8 ans plus tard, les chiffres donnent le vertige : en Chine, WeChat détient 83% des parts de marché et capture plus du tiers du temps passé sur internet (mobile). C’est indéniable : WeChat dépasse les GAFA sur le papier ; mais va-t-elle les combattre sur leurs propres terres ? 

 Neymar et Messi comme égéries
Dès 2013, alors que WeChat n’a que 2 ans, la super app chinoise rêve déjà de s’exporter. L’entreprise Tencent, qui édite l’application, courtise les plus grandes stars – dont Neymar et Messi – pour mener une campagne de communication dans 15 pays. Mais celle-ci n’aura pas l’effet escompté : la super app n’arrive pas à trouver son public en Occident pour au moins trois raisons. 

Premièrement, WeChat arrive tard dans la course aux applications de messagerie. Déjà en 2013, Facebook règne en maître avec 1,2 milliards d’utilisateurs mensuels. Quand on a tous ses amis sur une application, difficile d’en changer… Ensuite, son écosystème de services locaux – véritable accélérateur pour la conquête du marché chinois – reste coquille vide à l’étranger, faute de partenaires.

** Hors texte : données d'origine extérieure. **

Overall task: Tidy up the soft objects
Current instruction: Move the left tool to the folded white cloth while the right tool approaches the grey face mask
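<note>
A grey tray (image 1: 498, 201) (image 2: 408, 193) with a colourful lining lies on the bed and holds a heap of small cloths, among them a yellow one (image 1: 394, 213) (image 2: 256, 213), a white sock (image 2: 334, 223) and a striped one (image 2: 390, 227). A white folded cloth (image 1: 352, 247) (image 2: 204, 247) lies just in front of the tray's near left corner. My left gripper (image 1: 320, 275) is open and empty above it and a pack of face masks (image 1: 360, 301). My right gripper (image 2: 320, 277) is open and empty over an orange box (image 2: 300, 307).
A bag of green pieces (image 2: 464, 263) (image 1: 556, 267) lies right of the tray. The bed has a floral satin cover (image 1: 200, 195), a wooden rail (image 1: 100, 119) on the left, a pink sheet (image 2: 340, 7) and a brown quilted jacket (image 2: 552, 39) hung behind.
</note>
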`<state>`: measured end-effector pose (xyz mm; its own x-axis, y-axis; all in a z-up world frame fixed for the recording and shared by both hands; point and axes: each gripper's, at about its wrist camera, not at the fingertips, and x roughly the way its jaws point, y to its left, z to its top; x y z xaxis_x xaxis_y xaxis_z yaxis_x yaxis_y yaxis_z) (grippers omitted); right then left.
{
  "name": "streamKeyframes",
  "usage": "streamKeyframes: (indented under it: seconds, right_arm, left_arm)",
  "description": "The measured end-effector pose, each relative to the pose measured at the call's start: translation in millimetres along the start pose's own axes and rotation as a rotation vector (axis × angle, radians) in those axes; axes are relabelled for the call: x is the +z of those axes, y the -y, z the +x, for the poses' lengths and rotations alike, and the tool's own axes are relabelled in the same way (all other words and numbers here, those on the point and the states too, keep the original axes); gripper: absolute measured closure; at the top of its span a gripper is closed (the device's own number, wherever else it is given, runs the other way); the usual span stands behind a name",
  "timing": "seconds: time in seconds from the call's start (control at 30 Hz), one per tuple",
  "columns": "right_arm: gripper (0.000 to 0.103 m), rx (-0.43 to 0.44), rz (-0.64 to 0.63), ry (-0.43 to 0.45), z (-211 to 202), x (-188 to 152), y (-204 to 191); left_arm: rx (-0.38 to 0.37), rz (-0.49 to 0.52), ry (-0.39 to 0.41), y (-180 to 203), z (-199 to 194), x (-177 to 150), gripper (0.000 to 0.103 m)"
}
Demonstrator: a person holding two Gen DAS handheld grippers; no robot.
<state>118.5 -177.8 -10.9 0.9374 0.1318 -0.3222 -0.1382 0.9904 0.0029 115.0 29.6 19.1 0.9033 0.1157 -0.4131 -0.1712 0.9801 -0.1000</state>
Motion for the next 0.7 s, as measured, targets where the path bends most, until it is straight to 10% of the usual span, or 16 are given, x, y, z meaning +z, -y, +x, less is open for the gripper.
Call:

Enfin, WeChat est conçue par des développeurs chinois pour des utilisateurs chinois. Himanshu Gupta, directeur marketing et stratégie de WeChat India (2012- 2015) l’admet lui-même : « Le produit (...) avait des caractéristiques particulières qui fonctionnaient bien sur le marché chinois mais qui ne fonctionnaient pas bien pour les utilisateurs indiens ». Par exemple, à son lancement, la version américaine proposait de nombreux stickers sur le nouvel an chinois et les dragons, mais aucun sur le baseball...
Un saut de puce en Malaisie

En revanche, WeChat s’est bien installée dans les pays culturellement proches de la Chine en leur permettant d’effectuer un leapfrog (saut de puce). L’application y compense le manque d’infrastructures bancaires et technologiques. Pour cela, WeChat applique la même recette qu’en Chine : lancement d’une application de messagerie B2C, conquête des marchands, puis connexion des deux via sa brique de paiement WeChat Pay. En Malaisie, WeChat détient 93 % des parts de marché.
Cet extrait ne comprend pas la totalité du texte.